CD4 cells are a type of white blood cells that plays a significant role in protecting humans from infectious diseases. Lack of information on associated factors on CD4 cell count reduction is an obstacle for improvement of cells in HIV positive adults. Therefore, the main objective of this study was to investigate baseline factors that could affect initial CD4 cell count change after highly active antiretroviral therapy had been given to adult patients in North West Ethiopia.

Methods

A retrospective cross-sectional study was conducted among 792 HIV positive adult patients who already started antiretroviral therapy for 1 month of therapy. A Chi square test of association was used to assess of predictor covariates on the variable of interest.
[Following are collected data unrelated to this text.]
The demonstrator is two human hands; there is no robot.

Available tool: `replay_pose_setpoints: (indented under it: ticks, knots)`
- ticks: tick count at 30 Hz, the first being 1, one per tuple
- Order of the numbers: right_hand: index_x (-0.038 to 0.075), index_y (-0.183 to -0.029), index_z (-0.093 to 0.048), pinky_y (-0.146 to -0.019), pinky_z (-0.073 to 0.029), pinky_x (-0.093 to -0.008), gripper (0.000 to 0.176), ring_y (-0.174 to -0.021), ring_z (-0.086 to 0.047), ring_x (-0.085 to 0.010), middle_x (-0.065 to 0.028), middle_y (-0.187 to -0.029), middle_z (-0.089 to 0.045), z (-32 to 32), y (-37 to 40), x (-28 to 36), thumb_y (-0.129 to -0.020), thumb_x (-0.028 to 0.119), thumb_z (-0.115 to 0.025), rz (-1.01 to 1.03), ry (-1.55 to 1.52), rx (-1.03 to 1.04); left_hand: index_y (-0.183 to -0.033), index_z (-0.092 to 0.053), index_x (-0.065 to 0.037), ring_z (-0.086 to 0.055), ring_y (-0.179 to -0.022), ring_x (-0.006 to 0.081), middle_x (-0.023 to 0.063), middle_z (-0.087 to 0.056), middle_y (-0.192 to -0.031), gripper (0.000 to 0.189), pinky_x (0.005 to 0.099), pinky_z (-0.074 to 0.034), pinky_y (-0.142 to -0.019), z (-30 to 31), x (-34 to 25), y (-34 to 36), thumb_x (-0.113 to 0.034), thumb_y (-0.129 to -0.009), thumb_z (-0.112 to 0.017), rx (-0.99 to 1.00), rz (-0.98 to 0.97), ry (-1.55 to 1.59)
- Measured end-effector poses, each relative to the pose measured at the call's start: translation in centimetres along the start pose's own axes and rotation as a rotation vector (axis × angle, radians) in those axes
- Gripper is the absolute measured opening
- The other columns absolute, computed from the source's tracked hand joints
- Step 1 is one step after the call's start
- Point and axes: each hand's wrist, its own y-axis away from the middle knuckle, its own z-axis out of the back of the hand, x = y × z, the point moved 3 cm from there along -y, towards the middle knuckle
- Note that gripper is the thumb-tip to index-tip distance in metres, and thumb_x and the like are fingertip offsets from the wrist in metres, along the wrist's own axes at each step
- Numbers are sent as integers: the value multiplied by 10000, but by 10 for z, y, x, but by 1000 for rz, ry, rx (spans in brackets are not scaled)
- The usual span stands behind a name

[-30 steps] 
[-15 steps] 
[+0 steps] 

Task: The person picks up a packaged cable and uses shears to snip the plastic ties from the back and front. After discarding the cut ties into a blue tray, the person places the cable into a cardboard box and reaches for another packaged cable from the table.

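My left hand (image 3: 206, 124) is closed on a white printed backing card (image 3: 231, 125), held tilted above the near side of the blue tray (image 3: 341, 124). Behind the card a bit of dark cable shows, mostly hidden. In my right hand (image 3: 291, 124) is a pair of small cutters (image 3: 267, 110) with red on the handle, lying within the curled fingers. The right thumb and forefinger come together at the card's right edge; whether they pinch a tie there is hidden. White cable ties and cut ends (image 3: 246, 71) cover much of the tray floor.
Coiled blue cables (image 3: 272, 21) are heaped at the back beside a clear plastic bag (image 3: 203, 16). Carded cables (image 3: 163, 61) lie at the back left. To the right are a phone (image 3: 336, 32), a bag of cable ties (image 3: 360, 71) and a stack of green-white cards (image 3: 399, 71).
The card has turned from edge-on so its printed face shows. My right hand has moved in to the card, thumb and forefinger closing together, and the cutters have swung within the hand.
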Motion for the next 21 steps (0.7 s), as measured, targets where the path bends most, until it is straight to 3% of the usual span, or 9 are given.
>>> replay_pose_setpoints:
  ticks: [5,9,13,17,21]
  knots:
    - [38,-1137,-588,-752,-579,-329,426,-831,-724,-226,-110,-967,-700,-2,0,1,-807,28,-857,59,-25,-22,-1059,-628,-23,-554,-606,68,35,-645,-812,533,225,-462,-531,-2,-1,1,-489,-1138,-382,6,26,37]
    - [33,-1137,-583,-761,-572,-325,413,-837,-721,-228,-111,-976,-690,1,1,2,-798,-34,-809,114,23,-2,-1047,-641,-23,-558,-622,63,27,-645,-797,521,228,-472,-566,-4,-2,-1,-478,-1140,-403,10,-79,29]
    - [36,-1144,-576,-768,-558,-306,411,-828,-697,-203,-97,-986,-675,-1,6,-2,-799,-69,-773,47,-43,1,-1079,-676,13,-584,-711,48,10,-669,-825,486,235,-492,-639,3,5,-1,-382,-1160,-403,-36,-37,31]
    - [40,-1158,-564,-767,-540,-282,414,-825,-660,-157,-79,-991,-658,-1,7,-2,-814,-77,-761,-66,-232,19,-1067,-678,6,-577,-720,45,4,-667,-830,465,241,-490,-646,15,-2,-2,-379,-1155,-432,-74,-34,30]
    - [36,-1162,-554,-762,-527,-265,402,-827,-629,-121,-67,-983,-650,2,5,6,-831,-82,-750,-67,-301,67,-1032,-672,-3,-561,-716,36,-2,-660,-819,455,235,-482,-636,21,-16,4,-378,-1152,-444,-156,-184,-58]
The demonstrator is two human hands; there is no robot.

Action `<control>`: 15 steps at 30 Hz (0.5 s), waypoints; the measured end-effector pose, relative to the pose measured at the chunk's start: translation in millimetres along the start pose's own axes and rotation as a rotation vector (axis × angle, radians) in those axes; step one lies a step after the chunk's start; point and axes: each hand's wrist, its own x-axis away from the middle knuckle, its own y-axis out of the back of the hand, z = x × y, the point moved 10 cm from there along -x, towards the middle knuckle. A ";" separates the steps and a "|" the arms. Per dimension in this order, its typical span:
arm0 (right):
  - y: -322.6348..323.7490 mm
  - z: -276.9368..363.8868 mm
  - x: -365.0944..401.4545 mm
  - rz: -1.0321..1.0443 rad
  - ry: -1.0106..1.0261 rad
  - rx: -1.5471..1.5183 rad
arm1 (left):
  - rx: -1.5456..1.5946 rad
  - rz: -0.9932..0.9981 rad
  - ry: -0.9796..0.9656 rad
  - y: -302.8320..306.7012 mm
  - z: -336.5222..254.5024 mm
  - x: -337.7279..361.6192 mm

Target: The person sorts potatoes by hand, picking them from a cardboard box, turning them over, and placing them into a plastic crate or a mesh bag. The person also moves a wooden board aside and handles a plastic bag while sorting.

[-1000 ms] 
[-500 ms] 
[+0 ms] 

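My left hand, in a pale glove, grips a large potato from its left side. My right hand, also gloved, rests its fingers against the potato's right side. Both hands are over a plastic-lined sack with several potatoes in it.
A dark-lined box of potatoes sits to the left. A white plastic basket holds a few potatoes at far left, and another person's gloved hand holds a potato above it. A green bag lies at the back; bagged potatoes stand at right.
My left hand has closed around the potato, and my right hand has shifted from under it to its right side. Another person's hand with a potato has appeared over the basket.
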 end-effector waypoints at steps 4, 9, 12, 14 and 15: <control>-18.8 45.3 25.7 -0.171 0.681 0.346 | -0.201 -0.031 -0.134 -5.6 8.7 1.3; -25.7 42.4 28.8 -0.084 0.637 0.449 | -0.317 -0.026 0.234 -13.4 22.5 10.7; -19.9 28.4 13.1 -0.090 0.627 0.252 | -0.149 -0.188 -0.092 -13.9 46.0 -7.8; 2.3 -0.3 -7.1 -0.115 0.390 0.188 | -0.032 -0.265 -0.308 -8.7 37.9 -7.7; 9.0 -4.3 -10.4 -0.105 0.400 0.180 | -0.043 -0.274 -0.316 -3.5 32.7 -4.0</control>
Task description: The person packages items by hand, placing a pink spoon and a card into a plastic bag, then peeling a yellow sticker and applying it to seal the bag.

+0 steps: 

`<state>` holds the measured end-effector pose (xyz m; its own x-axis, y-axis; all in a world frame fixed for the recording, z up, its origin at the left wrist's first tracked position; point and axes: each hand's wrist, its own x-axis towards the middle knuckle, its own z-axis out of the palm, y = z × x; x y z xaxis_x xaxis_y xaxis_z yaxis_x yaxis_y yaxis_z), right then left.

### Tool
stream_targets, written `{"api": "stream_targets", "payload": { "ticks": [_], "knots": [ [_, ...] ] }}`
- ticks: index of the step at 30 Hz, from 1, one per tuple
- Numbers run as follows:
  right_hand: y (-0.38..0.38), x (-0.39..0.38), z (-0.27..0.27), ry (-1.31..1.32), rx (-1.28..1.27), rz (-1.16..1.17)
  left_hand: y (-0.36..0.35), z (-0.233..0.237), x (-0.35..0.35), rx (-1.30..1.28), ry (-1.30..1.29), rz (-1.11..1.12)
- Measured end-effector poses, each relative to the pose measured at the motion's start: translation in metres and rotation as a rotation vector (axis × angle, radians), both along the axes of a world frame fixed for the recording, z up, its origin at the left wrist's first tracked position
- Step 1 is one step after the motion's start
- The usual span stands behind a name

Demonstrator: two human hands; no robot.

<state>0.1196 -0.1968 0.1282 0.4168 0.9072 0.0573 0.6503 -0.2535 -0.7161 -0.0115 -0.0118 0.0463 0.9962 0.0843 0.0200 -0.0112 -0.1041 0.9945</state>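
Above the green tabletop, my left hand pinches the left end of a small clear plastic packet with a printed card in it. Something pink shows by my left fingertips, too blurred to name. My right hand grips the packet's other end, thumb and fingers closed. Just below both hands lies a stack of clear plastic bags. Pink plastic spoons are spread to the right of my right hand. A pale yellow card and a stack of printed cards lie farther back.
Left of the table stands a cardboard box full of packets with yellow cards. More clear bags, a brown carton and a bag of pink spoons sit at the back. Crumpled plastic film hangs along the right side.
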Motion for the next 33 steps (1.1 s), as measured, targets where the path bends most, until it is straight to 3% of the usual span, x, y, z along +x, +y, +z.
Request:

Data was secondary source and modeled using generalized linear models, especially Quasi-Poisson regression.

Results

The patients’ CD4 cell count changed within a month ranged from 0 to 109 cells/mm3 with a mean of 15.9 cells/mm3 and standard deviation 18.44 cells/mm3. The first month CD4 cell count change was significantly affected by poor adherence to highly active antiretroviral therapy (aRR = 0.506, P value = 2e−16), fair adherence (aRR = 0.592, P value = 0.0120), initial CD4 cell count (aRR = 1.0212, P value = 1.54e−15), low household income (aRR = 0.63, P value = 0.671e−14), middle income (aRR = 0.74, P value = 0.629e−12), patients without cell phone (aRR = 0.67, P value = 0.615e−16), WHO stage 2 (aRR = 0.91, P value = 0.0078), WHO stage 3 (aRR = 0.91, P value = 0.0058), WHO stage 4 (0876, P value = 0.0214), age (aRR = 0.987, P value = 0.000) and weight (aRR = 1.0216, P value = 3.98e−14).

Conclusions

Adherence to antiretroviral therapy, initial CD4 cell count, household income, WHO stages, age, weight and owner of cell phone played a major role for the variation of CD4 cell count in our data. Hence, we recommend a close follow-up of patients to adhere the prescribed medication for achievements of CD4 cell count change progression.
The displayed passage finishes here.